● **WHAT IS EXPECTED**: Give the data again exactly, from its opening line through the line in which "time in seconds" appears.

● **SOURCE DATA**:
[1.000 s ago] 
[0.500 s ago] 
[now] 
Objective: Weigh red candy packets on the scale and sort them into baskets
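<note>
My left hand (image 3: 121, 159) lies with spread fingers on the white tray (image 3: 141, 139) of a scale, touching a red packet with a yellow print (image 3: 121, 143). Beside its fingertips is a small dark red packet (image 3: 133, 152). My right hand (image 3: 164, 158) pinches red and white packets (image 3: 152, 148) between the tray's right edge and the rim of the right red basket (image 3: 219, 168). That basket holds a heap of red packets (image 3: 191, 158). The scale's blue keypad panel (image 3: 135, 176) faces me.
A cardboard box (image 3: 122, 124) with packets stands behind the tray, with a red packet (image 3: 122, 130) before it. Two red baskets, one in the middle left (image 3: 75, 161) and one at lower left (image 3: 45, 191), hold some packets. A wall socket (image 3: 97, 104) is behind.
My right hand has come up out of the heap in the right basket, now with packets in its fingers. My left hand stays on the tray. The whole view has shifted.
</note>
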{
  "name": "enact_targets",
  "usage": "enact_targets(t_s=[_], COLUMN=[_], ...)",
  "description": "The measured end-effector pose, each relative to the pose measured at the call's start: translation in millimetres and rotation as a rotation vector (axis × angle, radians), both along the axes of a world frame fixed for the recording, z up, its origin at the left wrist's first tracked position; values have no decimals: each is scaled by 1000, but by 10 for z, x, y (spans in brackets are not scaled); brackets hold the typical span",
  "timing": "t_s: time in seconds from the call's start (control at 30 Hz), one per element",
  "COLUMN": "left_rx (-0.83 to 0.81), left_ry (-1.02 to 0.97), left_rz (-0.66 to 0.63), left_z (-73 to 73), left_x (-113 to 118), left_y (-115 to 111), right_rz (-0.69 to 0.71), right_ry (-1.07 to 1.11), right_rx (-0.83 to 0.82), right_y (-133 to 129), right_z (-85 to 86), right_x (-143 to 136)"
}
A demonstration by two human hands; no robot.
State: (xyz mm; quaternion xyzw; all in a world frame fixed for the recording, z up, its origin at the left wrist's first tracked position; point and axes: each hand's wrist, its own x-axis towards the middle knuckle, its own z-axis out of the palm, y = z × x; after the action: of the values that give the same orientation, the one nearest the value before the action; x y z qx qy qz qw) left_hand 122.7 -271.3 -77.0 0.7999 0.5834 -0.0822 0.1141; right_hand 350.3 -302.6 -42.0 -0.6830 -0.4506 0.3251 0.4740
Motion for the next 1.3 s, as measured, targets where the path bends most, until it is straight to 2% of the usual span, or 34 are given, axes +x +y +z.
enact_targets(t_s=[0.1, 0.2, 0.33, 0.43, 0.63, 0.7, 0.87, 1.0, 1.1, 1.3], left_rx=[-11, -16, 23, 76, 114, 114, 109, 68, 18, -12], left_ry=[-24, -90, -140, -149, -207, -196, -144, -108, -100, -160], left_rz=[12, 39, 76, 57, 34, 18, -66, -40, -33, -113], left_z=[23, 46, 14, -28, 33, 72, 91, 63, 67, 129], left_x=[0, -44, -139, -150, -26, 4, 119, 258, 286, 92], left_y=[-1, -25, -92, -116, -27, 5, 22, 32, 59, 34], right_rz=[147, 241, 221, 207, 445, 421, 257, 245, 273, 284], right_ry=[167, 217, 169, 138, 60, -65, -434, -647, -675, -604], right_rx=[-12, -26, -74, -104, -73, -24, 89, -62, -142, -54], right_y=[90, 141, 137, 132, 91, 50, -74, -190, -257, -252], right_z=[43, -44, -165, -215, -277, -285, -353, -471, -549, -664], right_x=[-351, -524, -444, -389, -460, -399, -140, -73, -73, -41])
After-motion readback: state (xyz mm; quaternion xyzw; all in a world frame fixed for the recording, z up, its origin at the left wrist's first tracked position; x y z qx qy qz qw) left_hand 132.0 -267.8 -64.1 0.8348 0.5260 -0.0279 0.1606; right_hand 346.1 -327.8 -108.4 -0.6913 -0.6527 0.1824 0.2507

● **EXERCISE OUTPUT**:
[1.000 s ago] 
[0.500 s ago] 
[now] 
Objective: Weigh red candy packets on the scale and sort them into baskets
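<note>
My left hand (image 3: 121, 159) lies with spread fingers on the white tray (image 3: 141, 139) of a scale, touching a red packet with a yellow print (image 3: 121, 143). Beside its fingertips is a small dark red packet (image 3: 133, 152). My right hand (image 3: 164, 158) pinches red and white packets (image 3: 152, 148) between the tray's right edge and the rim of the right red basket (image 3: 219, 168). That basket holds a heap of red packets (image 3: 191, 158). The scale's blue keypad panel (image 3: 135, 176) faces me.
A cardboard box (image 3: 122, 124) with packets stands behind the tray, with a red packet (image 3: 122, 130) before it. Two red baskets, one in the middle left (image 3: 75, 161) and one at lower left (image 3: 45, 191), hold some packets. A wall socket (image 3: 97, 104) is behind.
My right hand has come up out of the heap in the right basket, now with packets in its fingers. My left hand stays on the tray. The whole view has shifted.
</note>
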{
  "name": "enact_targets",
  "usage": "enact_targets(t_s=[_], COLUMN=[_], ...)",
  "description": "The measured end-effector pose, each relative to the pose measured at the call's start: translation in millimetres and rotation as a rotation vector (axis × angle, radians), both along the axes of a world frame fixed for the recording, z up, its origin at the left wrist's first tracked position; values have no decimals: each is scaled by 1000, but by 10 for z, x, y (spans in brackets are not scaled); brackets hold the typical span",
  "timing": "t_s: time in seconds from the call's start (control at 30 Hz), one per element",

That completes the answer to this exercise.